4. Le t-shirt de Jim Morrison torse nu que tout le monde portait et que je n’ai jamais eu, bien que l’ayant demandé à ma grand-mère pour mon 12ème anniversaire, et pour cause : « Tu ne vas quand même pas porter un t-shirt avec un sale type décharné ! ». En 1993, ne pas avoir ce t-shirt, c’était un peu comme ne pas écouter Doc et Difool le soir sur Fun Radio : impensable. Grâce à la sortie du film d’Oliver Stone, 90% de la cour de récré se revendiquait fan des Doors et fredonnait le refrain de Light my Fire, faute de connaître un quelconque autre morceau que celui-ci (à quoi bon ?). Les 10% restant étaient plébiscités incultes et uncool, des bébés qui n’y connaissaient rien en matière de musique. Le fait que ces 90% de cools fassent néanmoins des pogo sur le tube de Gala lors des boums du mercredi après-midi aurait-il pu nuire à l’aura de ce t-shirt des Doors ? Je ne crois pas. Quoi qu’il en soit, le fait de ne pas le posséder m’a sans doute aider à admettre ceci : de toute façon, je n’ai jamais pu blairer Jim Morrison.

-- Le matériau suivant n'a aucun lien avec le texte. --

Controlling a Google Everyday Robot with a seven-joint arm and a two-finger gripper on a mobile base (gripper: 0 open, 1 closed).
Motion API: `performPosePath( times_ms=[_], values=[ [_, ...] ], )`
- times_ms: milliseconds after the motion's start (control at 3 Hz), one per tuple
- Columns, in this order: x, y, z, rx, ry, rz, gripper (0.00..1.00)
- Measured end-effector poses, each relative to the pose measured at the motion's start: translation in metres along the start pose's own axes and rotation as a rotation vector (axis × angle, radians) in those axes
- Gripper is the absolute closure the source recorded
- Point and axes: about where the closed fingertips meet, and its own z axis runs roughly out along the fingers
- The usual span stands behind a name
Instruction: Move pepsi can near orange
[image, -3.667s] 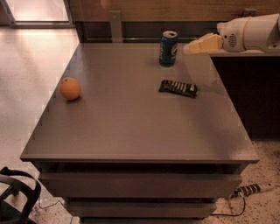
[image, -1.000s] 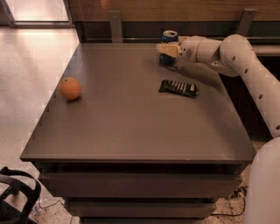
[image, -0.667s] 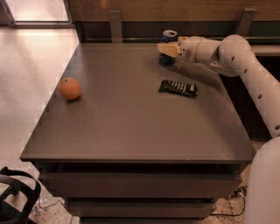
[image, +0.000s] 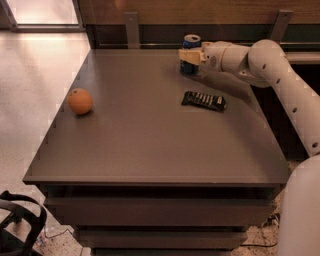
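**Can gripped at the far right corner of the bench**

The small dark blue pepsi can (image: 192, 42) with its silver top stood upright near the far edge of the bench, towards the far right corner. The robot's tan two-finger gripper (image: 189, 56) was clenched around the can's middle, grasping it. The white jointed arm (image: 272, 62) reached in from beyond the right edge. A flat black snack bar wrapper (image: 203, 100) lay nearer the front, just off the can and close to the right edge. The round, dimpled orange (image: 80, 101) sat well apart from the can, close to the left edge of the flat grey-brown bench (image: 150, 150).
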Motion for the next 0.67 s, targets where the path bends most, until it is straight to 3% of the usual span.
performPosePath(
  times_ms=[667],
  values=[
    [-0.0025, 0.0034, 0.0005, -0.019, -0.002, 0.007, 1.00]
  ],
)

Je pourrais épiloguer encore longtemps sur les nombreux t-shirts inoubliables ayant fait partie de mon existence et aller jusqu’à les classer en plusieurs catégories, avec une incontournable catégorie « t-shirts de la honte » pour tous les tees Fido Dido ou L.C Waïkiki, ainsi que pour les détournements de logos de marques (avec mention spéciale pour le t-shirt Canal+/Anal+ et le fameux Pepsi/Sexy porté par nombre de radasses au début des années 2000). Ou vous faire part du top 3 des meilleurs types de t-shirts au monde avec en tête, les t-shirts à référence cinématographiques que seuls les initiés peuvent comprendre. Mais à bien y réfléchir, si je ne devais parler que d’un seul t-shirt, ce serait définitivement de celui-ci.

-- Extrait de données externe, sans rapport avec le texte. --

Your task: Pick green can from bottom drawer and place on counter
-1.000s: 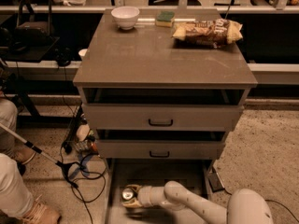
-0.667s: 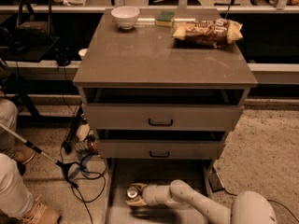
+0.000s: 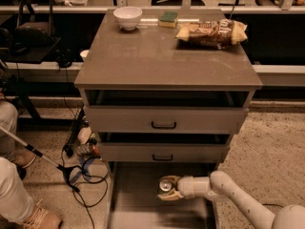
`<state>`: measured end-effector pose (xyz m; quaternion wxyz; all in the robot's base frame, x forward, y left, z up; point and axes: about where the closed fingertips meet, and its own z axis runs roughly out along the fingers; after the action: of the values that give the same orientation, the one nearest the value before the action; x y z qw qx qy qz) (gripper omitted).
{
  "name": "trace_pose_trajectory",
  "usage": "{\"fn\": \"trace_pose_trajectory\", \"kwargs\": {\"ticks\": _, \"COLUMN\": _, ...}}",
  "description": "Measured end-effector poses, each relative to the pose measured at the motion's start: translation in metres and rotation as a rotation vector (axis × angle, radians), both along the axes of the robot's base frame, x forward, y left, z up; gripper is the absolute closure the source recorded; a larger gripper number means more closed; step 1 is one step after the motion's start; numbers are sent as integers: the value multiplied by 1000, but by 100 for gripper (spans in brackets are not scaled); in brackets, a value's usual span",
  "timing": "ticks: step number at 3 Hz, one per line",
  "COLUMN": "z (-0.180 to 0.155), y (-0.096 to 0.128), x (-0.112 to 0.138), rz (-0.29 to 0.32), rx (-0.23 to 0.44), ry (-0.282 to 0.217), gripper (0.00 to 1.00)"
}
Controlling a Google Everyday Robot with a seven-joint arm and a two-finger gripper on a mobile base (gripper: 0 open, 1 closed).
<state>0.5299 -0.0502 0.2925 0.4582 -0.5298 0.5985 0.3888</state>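
The green can (image 3: 165, 184) shows its silver top over the open bottom drawer (image 3: 136, 199), near the drawer's middle. My gripper (image 3: 169, 188) reaches in from the right on a white arm, and its fingers (image 3: 167, 196) close around the can's sides. The can looks held slightly above the drawer floor. The counter (image 3: 157, 56) is the wide grey-brown top of the cabinet above.
On the counter stand a white bowl (image 3: 127, 17), a green sponge (image 3: 168, 18) and a chip bag (image 3: 212, 31). Two drawers with black handles (image 3: 163, 125) sit slightly open above the gripper. Cables (image 3: 76, 168) and a person's legs (image 3: 14, 194) are at the left.
The gripper has moved to the right and slightly up with the can in it, from the drawer's left part toward its middle.
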Motion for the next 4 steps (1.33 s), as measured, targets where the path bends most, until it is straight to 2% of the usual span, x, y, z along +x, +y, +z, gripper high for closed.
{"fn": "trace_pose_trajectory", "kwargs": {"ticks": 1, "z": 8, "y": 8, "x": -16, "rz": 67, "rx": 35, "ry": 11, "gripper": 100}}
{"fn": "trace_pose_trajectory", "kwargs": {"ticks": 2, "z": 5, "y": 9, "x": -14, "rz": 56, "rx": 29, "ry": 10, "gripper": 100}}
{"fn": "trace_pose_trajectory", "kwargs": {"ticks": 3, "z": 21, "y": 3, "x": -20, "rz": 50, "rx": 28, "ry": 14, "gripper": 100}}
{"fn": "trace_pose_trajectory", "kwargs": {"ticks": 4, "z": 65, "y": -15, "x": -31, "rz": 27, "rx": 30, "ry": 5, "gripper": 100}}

Car quand un type décide de sortir en soirée avec un tel t-shirt tout en cultivant l’espoir de séduire un spécimen du sexe opposé, c’est à se demander quel genre de raisonnement peut bien produire son cerveau malade pour le conduire vers de tels choix vestimentaires. (ce qui m’amène à la question suivante : le port d’un t-shirt nichons peut-il être un motif de licenciement ?). Le véritable enjeu du port d’un tel t-shirt n’est-il pas finalement de lancer un appel à ses semblables ?  N’est-ce pas une façon de parader en mettant en avant des attributs tout en espérant qu’ils seront repérés par un congénère ? N’est-ce pas une façon d’enfiler son t-shirt en se disant tout simplement : ceux qui savent comprendront ?

J’ai une théorie selon laquelle les gens aux t-shirts cool et hors norme sont, pour la plupart, des gens bien. Et je persiste à penser qu’il aurait été déraisonnable de ne pas épouser un homme que l’on a rencontré affublé d’un t-shirt à paire de seins.